▶ **Exercise instructions**: Only one stretch of the listing below is wanted: the line with "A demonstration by" and all lines after it. Reproduce that stretch exactly.
────────────────────────────────────────
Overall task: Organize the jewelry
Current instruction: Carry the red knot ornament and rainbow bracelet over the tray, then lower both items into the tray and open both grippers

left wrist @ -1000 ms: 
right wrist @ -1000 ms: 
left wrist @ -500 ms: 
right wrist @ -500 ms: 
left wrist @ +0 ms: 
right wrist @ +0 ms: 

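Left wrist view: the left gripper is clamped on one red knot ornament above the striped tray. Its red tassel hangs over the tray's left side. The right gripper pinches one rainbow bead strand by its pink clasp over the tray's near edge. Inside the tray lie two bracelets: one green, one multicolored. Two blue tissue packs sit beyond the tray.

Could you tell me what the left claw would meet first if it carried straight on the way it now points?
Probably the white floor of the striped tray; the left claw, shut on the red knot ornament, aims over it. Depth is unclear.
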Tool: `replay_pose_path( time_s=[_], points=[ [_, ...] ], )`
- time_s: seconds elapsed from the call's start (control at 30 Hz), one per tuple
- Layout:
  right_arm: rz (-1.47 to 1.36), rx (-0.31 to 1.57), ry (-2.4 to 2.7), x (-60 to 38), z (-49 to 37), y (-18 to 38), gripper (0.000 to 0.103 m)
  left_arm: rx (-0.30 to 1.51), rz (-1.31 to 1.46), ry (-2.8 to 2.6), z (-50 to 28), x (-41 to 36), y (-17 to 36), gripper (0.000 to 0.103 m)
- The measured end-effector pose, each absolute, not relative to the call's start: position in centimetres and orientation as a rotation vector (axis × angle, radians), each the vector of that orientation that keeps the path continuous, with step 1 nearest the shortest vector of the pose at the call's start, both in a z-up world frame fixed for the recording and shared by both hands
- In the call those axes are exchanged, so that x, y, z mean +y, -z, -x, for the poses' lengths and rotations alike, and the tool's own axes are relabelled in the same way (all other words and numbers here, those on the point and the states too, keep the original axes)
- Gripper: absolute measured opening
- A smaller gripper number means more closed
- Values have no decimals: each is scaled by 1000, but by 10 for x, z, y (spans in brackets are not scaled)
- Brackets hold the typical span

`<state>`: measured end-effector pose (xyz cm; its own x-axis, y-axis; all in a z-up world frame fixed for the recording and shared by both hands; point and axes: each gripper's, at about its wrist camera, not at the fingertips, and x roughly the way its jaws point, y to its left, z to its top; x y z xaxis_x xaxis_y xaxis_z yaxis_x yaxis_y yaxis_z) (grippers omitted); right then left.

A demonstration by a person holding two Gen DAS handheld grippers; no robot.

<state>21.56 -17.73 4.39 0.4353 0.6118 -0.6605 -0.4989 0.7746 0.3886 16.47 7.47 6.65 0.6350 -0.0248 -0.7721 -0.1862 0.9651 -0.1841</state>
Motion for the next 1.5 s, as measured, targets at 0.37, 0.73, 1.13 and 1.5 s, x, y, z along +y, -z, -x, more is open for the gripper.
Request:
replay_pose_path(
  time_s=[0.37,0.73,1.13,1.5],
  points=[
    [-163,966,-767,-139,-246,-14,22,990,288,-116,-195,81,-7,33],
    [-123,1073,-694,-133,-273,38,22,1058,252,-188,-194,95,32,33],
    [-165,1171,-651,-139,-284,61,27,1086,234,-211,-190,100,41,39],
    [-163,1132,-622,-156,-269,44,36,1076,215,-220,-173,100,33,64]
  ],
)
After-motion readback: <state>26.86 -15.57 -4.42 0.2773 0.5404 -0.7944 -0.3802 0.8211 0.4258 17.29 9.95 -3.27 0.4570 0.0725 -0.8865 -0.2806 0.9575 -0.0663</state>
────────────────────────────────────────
▶ **Task result**:
A demonstration by a person holding two Gen DAS handheld grippers; no robot.

<state>21.56 -17.73 4.39 0.4353 0.6118 -0.6605 -0.4989 0.7746 0.3886 16.47 7.47 6.65 0.6350 -0.0248 -0.7721 -0.1862 0.9651 -0.1841</state>
Motion for the next 1.5 s, as measured, targets at 0.37, 0.73, 1.13 and 1.5 s, x, y, z along +y, -z, -x, more is open for the gripper.
Request:
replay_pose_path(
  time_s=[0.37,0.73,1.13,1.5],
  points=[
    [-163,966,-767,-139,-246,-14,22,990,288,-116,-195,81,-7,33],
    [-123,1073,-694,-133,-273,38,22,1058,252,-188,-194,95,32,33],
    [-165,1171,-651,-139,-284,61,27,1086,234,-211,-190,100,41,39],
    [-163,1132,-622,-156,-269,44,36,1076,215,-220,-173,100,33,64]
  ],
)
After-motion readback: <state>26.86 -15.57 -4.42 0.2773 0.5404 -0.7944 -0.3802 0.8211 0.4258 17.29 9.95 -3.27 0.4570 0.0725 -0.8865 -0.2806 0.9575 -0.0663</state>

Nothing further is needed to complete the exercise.